The 5,575 endovascular procedures entered into the national vascular registry in 1991-1994 were reviewed retrospectively. Indication was claudication in 3,873 and chronic critical ischemia (CLI) in 1,702 procedures. In CLI most patients were women and older, with a higher proportion of diabetes mellitus, renal insufficiency and coronary heart disease than in claudication group although the incidence of smoking and hyperlipidaemia was lower. 60.2% of the procedures were performed in femoropopliteal arteries, 24.9% in iliac arteries and 14.9% in infrapopliteal arteries. The follow-up was 30 days.

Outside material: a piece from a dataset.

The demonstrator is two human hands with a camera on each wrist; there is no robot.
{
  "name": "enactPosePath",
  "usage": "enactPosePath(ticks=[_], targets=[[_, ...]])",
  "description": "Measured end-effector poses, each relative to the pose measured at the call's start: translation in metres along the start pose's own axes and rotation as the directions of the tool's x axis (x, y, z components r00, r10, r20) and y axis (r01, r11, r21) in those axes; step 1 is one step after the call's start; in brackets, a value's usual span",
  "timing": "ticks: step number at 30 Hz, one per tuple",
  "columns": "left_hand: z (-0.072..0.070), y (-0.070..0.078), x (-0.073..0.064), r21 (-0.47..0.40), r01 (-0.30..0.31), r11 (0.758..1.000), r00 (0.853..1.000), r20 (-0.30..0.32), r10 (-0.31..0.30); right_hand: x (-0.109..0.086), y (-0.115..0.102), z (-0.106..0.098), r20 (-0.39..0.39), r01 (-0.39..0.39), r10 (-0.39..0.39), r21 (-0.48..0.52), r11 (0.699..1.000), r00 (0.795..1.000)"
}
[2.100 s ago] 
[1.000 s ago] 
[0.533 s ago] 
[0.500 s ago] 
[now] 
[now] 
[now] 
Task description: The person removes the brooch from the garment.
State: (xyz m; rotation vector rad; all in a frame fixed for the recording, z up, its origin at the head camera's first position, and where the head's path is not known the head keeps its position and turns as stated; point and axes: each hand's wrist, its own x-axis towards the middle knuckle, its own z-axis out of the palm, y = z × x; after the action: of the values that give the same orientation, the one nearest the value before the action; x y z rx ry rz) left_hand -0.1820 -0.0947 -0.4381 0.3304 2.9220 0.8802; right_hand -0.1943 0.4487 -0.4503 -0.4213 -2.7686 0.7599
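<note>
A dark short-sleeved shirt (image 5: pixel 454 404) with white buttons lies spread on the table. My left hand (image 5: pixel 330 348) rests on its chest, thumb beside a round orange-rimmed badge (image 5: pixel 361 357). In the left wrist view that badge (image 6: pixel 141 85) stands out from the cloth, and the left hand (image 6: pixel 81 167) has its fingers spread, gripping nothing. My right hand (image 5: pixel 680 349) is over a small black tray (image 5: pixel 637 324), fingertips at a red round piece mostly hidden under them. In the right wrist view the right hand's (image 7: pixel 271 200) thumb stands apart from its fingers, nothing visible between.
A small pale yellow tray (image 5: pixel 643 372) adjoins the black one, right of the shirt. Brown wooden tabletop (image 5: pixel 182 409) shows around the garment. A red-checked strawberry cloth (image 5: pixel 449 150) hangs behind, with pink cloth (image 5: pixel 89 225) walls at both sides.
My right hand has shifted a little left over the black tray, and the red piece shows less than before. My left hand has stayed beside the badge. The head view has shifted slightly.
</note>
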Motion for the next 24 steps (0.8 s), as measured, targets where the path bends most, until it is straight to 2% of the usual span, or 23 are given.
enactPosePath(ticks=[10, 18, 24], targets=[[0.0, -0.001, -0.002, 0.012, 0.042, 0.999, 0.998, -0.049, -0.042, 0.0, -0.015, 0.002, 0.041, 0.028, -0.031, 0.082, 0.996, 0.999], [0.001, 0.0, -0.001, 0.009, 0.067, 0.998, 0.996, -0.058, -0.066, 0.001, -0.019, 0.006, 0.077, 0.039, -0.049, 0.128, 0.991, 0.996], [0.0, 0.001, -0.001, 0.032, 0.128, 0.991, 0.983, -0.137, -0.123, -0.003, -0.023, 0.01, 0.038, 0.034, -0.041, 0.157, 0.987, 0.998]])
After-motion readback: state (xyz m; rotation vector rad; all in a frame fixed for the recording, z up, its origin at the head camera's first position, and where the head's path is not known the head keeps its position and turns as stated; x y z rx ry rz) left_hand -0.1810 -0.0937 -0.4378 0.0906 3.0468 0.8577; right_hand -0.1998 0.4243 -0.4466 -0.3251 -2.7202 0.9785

In the claudication group there was clinical improvement in 2,719 (82.8%) and in the CLI group in 851 (70.9%) of patients. Patency was better in the claudication than in CLI group, 94.6% vs. 89.0% respectively. There was hemodynamic improvement, i.e. improvement of the ankle-brachial index of more than 0.15 in 1,680 (58.2%) patients with claudication and in 437 (59.7%) with CLI. In a logistic regression model diabetes mellitus and renal insufficiency increased the relative risk of amputations and mortality in CLI group, whereas, incidence of amputations was lower in patients with hyperlipidaemia. In claudication group femoropopliteal arteries had an adverse effect on patency.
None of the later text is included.